Introducing Data Availability Committees

A Data Availability Committee (DAC) is a solution for scaling the transaction throughput of Tezos Smart Rollups. In summary, a DAC enables storing transaction data for a smart rollup off-chain.

Originally published at Nomadic Labs blog


1,900 words, 10 minute read

A faster and more scalable Tezos A sneak peak at the Mumbai proposal image 1

A Data Availability Committee (DAC) is a solution for scaling the transaction throughput of Tezos Smart Rollups. In summary, a DAC enables storing transaction data for a smart rollup off-chain.
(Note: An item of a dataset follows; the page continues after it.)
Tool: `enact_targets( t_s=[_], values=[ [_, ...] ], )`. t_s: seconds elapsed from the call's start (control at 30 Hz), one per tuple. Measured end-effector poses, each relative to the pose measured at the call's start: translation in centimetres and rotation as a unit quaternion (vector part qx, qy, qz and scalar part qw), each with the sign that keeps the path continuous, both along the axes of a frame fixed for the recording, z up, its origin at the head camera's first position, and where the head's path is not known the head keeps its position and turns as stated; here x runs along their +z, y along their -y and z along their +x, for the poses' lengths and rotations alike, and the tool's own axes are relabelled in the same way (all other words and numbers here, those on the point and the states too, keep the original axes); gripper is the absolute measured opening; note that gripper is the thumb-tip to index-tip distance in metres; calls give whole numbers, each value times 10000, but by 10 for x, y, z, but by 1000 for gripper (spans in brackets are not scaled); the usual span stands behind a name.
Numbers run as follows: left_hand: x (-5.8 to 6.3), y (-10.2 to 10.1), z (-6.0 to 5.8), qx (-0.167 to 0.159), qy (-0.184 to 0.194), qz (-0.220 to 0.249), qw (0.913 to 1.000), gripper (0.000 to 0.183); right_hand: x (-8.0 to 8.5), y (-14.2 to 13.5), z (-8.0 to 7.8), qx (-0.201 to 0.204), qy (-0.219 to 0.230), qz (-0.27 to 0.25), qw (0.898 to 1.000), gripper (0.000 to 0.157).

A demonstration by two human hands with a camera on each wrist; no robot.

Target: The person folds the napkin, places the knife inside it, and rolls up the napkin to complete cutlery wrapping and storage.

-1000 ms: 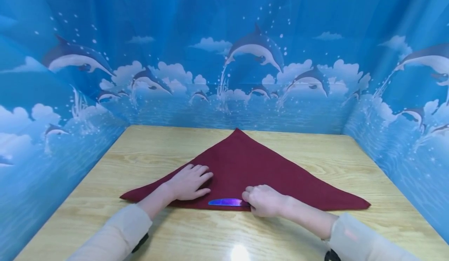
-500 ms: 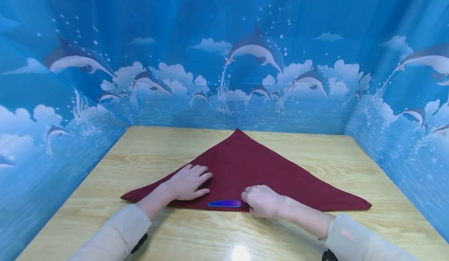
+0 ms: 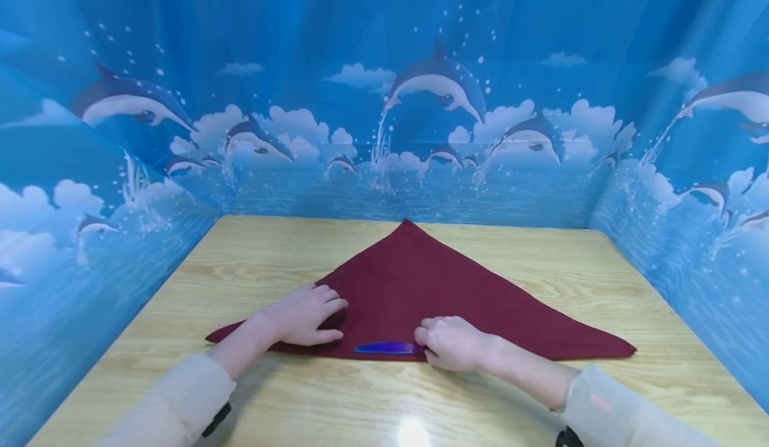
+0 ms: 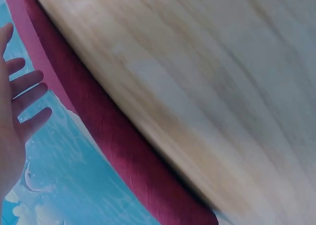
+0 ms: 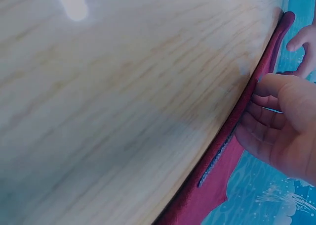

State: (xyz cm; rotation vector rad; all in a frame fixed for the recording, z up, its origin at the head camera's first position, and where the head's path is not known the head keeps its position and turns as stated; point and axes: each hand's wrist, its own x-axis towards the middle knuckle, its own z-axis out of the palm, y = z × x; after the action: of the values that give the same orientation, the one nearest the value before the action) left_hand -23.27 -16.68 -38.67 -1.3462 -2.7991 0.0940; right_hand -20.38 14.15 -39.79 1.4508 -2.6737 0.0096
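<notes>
Dark red cloth [image 3: 414, 273] lying on the table [image 3: 336, 400], a broad triangle, its peak pointing away and its long edge nearest the person, and that near edge is where the action is! A shiny blue-purple strip [image 3: 387, 347] lies flat just inside it; the work in hand looks like laying or running that strip along the edge. And look at the right hand [image 3: 453, 343]: fingers curled in, gripping the strip's right end, wrist low over the cloth. Over to the left hand [image 3: 306, 315], palm down, fingers spread, nothing held; pressing or just hovering, I can't tell. The next move, I'd judge, calls for a level strip and cloth kept from bunching.
</notes>
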Motion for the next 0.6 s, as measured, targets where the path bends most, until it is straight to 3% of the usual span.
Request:
enact_targets(
  t_s=[0.4,0.6],
  values=[
    [-5,18,14,-382,-291,-64,9988,53,-1,0,0,-13,-170,-39,9998,17],
    [-4,23,22,-837,-712,-318,9934,36,-1,-1,3,-81,-139,51,9999,16]
  ],
)
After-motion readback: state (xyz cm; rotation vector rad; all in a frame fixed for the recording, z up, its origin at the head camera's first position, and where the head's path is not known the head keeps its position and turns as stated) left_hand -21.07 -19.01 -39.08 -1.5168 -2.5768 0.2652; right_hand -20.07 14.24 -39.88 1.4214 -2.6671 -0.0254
Rollup nodes retrieve the transaction payloads from the DAC members and import them into their Smart Rollup virtual machines, instead of retrieving them directly from Tezos blocks, and thus circumvent the data limit imposed by Tezos block sizes. In this article we’ll take a look at the infrastructure built by TriliTech and Marigold engineers to support a DAC. But before delving into the specifics, let’s first understand a bit better how rollups work, to see how they fit in.

Smart Rollups #

With the activation of the Mumbai protocol upgrade on Tezos, Smart Rollups are live on Mainnet. A Smart Rollup is an application that is executed off-chain by one or many rollup nodes that periodically submits a hash of the application state on-chain. Anyone can run a smart rollup node and post commitments by locking a bond of 10,000 tez. Furthermore, the Tezos economic protocol provides a mechanism to challenge and disprove fraudulent commitments. Since Smart Rollups execute outside of Layer 1, they have the potential to massively scale the amount of computations involved in running blockchain applications.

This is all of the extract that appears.